▶ _Task_
Produce the listing below again, exactly as shown.

▶ _Information supplied_

——

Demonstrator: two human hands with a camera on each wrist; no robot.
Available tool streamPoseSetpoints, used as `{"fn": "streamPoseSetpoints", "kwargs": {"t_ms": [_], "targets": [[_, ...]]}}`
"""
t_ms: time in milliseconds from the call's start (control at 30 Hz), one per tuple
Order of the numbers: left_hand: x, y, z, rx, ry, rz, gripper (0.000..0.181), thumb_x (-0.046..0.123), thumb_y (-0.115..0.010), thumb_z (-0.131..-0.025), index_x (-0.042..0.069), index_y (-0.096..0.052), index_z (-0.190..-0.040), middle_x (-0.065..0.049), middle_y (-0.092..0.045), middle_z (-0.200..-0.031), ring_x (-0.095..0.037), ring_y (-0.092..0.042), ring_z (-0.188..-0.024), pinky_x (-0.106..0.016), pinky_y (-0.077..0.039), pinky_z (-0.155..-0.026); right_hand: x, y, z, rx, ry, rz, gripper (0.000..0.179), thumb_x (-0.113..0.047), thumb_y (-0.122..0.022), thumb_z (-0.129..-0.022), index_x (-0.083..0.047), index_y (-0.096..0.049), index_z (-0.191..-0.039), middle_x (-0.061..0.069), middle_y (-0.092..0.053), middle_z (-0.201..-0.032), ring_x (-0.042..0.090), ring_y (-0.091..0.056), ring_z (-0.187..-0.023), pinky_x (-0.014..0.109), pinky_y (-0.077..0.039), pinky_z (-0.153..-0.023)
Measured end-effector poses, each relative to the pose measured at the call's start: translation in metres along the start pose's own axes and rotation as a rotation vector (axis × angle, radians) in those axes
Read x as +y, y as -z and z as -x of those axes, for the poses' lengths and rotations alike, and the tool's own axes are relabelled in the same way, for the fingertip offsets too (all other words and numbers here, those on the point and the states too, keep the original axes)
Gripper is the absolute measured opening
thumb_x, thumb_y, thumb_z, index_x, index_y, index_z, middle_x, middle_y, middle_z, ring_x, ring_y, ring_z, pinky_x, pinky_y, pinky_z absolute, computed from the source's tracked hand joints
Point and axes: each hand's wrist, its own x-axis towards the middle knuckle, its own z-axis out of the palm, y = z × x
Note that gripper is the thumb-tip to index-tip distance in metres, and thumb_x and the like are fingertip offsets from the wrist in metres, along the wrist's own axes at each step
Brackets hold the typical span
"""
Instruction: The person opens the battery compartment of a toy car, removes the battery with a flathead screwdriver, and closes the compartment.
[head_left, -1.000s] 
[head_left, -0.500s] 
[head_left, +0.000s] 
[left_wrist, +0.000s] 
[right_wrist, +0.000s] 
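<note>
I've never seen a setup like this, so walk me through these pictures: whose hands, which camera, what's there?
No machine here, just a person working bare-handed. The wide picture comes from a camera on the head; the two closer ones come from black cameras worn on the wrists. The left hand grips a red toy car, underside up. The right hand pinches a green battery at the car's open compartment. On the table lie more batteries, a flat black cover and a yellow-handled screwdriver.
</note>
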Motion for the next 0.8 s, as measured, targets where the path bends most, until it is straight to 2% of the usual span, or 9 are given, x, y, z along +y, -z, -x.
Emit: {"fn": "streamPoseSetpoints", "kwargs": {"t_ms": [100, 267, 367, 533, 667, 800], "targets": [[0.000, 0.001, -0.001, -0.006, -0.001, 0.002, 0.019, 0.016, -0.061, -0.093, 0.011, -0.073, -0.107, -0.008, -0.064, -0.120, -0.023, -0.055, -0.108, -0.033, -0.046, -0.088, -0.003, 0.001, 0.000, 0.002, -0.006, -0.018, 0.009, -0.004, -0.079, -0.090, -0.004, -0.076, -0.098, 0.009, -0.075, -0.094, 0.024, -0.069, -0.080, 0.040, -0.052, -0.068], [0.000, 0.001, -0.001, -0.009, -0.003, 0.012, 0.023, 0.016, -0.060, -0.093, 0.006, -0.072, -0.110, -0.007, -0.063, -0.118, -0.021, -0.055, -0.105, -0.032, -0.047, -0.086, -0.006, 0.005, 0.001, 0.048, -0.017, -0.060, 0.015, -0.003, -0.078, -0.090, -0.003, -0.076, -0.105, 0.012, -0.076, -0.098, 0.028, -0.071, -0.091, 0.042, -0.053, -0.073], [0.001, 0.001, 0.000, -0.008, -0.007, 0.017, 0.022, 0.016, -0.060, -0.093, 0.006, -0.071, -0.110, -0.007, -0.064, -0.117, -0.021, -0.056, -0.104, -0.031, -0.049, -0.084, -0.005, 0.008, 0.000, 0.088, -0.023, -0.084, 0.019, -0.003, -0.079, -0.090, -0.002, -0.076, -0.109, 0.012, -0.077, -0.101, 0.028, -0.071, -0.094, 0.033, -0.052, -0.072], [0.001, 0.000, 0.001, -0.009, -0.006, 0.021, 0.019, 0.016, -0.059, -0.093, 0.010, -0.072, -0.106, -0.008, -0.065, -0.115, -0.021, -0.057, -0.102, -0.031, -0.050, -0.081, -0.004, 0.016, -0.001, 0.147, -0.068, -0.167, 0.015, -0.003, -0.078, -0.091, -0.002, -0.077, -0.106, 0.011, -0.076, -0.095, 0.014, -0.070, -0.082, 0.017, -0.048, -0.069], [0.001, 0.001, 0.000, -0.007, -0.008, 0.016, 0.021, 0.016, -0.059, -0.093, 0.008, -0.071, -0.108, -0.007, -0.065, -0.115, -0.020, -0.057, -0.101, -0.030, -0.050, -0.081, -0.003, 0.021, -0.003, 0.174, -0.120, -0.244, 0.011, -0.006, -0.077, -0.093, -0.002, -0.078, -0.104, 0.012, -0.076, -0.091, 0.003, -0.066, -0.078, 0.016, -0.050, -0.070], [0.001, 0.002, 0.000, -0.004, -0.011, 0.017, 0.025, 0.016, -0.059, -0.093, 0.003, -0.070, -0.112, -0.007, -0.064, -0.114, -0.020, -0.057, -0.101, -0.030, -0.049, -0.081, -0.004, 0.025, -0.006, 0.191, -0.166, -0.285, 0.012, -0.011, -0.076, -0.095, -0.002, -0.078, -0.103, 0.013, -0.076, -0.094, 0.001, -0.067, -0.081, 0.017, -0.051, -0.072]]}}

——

▶ _Reply_
Demonstrator: two human hands with a camera on each wrist; no robot.
Available tool streamPoseSetpoints, used as `{"fn": "streamPoseSetpoints", "kwargs": {"t_ms": [_], "targets": [[_, ...]]}}`
"""
t_ms: time in milliseconds from the call's start (control at 30 Hz), one per tuple
Order of the numbers: left_hand: x, y, z, rx, ry, rz, gripper (0.000..0.181), thumb_x (-0.046..0.123), thumb_y (-0.115..0.010), thumb_z (-0.131..-0.025), index_x (-0.042..0.069), index_y (-0.096..0.052), index_z (-0.190..-0.040), middle_x (-0.065..0.049), middle_y (-0.092..0.045), middle_z (-0.200..-0.031), ring_x (-0.095..0.037), ring_y (-0.092..0.042), ring_z (-0.188..-0.024), pinky_x (-0.106..0.016), pinky_y (-0.077..0.039), pinky_z (-0.155..-0.026); right_hand: x, y, z, rx, ry, rz, gripper (0.000..0.179), thumb_x (-0.113..0.047), thumb_y (-0.122..0.022), thumb_z (-0.129..-0.022), index_x (-0.083..0.047), index_y (-0.096..0.049), index_z (-0.191..-0.039), middle_x (-0.061..0.069), middle_y (-0.092..0.053), middle_z (-0.201..-0.032), ring_x (-0.042..0.090), ring_y (-0.091..0.056), ring_z (-0.187..-0.023), pinky_x (-0.014..0.109), pinky_y (-0.077..0.039), pinky_z (-0.153..-0.023)
Measured end-effector poses, each relative to the pose measured at the call's start: translation in metres along the start pose's own axes and rotation as a rotation vector (axis × angle, radians) in those axes
Read x as +y, y as -z and z as -x of those axes, for the poses' lengths and rotations alike, and the tool's own axes are relabelled in the same way, for the fingertip offsets too (all other words and numbers here, those on the point and the states too, keep the original axes)
Gripper is the absolute measured opening
thumb_x, thumb_y, thumb_z, index_x, index_y, index_z, middle_x, middle_y, middle_z, ring_x, ring_y, ring_z, pinky_x, pinky_y, pinky_z absolute, computed from the source's tracked hand joints
Point and axes: each hand's wrist, its own x-axis towards the middle knuckle, its own z-axis out of the palm, y = z × x
Note that gripper is the thumb-tip to index-tip distance in metres, and thumb_x and the like are fingertip offsets from the wrist in metres, along the wrist's own axes at each step
Brackets hold the typical span
"""
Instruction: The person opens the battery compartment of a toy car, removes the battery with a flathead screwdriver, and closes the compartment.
[head_left, -1.000s] 
[head_left, -0.500s] 
[head_left, +0.000s] 
[left_wrist, +0.000s] 
[right_wrist, +0.000s] 
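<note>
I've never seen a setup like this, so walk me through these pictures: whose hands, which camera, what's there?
No machine here, just a person working bare-handed. The wide picture comes from a camera on the head; the two closer ones come from black cameras worn on the wrists. The left hand grips a red toy car, underside up. The right hand pinches a green battery at the car's open compartment. On the table lie more batteries, a flat black cover and a yellow-handled screwdriver.
</note>
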Motion for the next 0.8 s, as measured, targets where the path bends most, until it is straight to 2% of the usual span, or 9 are given, x, y, z along +y, -z, -x.
Emit: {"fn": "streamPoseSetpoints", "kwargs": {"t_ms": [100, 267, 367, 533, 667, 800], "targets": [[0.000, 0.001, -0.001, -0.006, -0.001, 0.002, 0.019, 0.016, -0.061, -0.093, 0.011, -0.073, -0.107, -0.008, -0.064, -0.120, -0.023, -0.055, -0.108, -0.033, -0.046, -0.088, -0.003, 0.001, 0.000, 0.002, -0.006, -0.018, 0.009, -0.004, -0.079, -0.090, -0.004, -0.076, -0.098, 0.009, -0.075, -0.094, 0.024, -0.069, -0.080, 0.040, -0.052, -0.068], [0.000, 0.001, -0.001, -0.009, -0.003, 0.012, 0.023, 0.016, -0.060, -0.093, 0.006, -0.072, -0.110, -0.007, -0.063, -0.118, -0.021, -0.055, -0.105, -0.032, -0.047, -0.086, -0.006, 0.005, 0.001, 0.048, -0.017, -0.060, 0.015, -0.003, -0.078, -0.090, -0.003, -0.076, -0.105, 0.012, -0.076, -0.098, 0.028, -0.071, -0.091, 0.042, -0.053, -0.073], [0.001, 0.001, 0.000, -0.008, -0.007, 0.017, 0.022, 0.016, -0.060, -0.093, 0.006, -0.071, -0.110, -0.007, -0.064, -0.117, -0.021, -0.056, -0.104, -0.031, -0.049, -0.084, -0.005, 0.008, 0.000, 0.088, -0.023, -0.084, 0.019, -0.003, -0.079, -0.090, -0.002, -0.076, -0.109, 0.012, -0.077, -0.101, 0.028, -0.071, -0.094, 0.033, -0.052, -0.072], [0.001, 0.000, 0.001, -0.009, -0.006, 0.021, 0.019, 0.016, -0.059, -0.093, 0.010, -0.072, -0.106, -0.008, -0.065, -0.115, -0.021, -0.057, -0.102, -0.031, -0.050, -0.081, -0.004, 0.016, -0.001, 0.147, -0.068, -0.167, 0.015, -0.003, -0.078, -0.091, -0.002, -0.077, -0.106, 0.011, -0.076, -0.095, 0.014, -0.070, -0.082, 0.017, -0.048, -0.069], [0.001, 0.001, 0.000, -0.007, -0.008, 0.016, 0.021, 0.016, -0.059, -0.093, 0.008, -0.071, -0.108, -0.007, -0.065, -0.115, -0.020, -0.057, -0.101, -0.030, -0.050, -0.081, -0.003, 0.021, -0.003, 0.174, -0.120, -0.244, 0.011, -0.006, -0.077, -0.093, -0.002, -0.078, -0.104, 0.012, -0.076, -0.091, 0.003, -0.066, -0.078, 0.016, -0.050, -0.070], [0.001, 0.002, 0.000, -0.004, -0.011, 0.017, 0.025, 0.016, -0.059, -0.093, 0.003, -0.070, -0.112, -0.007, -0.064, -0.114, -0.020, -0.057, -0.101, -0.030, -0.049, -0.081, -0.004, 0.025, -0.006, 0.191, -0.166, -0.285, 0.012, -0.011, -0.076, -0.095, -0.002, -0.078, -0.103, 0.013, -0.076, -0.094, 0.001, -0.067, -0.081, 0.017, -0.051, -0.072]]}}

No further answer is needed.